_PROVIDED MATERIAL:_
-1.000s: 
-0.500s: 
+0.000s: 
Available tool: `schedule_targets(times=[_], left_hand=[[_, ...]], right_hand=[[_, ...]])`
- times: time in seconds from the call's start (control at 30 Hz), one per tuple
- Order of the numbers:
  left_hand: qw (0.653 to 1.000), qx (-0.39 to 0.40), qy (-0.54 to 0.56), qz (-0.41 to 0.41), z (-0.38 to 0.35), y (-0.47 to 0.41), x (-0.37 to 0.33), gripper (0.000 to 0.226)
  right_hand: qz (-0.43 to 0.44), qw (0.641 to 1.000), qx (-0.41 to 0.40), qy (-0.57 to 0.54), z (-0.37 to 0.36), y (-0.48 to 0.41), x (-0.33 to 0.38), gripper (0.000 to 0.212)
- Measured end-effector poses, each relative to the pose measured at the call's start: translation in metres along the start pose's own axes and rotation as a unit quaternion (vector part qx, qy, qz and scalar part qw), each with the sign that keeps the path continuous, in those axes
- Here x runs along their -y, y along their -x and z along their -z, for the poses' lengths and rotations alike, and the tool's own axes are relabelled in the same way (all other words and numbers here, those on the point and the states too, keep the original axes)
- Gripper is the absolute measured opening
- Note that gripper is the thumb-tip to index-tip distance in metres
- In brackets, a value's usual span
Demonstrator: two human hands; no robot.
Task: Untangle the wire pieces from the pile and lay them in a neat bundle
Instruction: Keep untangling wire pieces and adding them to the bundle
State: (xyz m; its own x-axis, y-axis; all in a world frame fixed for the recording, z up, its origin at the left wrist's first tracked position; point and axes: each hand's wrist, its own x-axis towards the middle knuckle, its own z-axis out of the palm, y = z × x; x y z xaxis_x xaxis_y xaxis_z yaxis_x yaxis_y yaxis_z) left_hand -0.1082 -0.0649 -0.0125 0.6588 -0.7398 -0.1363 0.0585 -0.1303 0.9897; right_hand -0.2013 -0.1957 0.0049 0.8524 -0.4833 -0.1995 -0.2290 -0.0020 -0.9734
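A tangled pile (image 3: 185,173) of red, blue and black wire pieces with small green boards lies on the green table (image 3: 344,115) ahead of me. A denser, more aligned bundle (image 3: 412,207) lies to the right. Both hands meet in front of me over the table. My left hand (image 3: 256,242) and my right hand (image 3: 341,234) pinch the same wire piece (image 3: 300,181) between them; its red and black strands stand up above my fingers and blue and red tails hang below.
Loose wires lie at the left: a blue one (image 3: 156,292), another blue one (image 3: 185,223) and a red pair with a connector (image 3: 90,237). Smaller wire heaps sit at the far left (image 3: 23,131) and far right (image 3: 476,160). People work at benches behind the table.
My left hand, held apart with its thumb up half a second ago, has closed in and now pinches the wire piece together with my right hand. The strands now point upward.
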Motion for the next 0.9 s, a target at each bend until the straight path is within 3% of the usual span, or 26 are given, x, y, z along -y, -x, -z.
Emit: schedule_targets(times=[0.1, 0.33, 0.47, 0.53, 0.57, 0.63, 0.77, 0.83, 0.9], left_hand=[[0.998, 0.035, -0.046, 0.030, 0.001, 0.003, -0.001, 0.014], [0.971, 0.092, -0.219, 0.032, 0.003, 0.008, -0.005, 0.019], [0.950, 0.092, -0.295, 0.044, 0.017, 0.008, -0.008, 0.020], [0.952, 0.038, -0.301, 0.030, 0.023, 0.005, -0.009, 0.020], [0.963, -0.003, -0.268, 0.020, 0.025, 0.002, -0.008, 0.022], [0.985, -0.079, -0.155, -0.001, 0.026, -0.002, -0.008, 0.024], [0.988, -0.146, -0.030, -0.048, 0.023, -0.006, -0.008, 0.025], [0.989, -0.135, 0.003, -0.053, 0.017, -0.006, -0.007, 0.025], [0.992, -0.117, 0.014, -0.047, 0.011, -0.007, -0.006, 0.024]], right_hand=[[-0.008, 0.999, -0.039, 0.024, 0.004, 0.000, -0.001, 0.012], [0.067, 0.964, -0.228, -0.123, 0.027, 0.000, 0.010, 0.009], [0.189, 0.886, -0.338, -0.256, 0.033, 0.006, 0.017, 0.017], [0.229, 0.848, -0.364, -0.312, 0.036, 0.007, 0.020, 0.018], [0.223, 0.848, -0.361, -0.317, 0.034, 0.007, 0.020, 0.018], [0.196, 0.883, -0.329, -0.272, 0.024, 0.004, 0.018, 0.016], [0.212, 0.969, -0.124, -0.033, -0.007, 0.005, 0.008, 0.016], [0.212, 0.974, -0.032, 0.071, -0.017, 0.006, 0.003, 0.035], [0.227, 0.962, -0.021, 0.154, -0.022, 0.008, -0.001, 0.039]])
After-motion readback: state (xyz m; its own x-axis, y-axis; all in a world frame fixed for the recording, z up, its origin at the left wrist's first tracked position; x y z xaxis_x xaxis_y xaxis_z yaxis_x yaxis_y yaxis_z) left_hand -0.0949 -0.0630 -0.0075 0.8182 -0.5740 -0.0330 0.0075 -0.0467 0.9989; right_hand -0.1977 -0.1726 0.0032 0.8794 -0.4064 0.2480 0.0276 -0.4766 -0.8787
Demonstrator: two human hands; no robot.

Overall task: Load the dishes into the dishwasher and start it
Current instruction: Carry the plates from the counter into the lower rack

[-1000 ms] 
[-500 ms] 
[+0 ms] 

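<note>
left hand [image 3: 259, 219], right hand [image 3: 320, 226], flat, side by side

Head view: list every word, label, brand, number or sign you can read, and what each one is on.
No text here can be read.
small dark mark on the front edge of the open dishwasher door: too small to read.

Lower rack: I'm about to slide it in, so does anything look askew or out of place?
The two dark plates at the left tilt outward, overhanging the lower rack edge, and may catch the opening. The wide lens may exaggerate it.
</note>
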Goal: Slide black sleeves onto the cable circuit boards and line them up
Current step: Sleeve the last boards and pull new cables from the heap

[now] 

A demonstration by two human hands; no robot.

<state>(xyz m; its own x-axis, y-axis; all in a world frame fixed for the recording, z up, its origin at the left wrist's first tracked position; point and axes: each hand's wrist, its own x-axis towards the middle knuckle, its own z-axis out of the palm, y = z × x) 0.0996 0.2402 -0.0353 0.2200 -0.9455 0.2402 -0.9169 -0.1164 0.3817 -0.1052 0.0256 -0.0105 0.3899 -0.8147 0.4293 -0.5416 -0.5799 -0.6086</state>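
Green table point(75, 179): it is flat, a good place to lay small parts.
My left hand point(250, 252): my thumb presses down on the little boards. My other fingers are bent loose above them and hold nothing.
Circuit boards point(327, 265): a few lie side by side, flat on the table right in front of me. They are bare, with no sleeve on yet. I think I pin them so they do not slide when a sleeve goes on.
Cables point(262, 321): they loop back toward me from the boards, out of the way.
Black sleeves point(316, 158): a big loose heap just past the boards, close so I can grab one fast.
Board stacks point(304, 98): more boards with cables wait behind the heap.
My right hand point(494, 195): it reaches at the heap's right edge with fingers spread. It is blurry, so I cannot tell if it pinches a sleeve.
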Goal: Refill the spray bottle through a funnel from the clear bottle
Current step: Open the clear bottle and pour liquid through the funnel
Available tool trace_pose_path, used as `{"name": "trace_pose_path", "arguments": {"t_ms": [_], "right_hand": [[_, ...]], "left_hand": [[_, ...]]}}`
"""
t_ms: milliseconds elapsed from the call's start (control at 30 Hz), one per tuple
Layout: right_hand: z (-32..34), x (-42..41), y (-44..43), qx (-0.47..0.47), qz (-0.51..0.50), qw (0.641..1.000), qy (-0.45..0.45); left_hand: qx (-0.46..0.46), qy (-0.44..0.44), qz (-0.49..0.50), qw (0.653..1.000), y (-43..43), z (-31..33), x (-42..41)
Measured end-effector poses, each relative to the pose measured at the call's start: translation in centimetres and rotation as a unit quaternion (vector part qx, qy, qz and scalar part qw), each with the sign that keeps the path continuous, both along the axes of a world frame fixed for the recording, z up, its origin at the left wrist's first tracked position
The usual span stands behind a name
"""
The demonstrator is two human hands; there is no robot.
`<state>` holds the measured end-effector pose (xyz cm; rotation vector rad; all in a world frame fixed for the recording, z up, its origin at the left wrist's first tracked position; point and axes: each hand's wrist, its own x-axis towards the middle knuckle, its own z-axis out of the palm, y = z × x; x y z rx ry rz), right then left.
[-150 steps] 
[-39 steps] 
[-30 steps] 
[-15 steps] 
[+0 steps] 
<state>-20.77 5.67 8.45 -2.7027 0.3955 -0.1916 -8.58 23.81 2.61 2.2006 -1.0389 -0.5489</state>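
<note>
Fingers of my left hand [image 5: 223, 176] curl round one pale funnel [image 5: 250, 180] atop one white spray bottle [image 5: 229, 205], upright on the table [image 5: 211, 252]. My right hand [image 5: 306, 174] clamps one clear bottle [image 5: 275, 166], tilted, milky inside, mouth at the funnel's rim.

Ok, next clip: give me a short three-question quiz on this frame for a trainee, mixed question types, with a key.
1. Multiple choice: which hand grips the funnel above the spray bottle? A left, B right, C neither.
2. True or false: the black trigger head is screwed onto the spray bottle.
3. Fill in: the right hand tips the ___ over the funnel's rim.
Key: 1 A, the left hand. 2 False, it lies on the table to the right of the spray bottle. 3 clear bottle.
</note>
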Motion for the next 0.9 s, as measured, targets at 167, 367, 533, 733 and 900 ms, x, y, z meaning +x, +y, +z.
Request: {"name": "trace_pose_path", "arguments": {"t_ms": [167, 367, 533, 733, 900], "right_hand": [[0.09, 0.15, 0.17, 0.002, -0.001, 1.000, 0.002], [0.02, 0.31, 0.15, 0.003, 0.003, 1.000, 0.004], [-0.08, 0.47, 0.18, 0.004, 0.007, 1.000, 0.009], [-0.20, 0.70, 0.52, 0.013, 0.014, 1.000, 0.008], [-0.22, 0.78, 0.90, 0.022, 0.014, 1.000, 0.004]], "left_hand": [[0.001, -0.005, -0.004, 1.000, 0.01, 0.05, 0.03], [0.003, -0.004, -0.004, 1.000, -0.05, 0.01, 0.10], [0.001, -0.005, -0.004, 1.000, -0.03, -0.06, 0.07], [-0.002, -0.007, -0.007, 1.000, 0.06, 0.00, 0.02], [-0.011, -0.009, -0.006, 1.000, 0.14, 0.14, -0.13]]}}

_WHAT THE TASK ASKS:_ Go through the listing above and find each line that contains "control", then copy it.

_SOLUTION TO THIS TASK:_
- times: time in seconds from the call's start (control at 30 Hz), one per tuple
t_ms: milliseconds elapsed from the call's start (control at 30 Hz), one per tuple

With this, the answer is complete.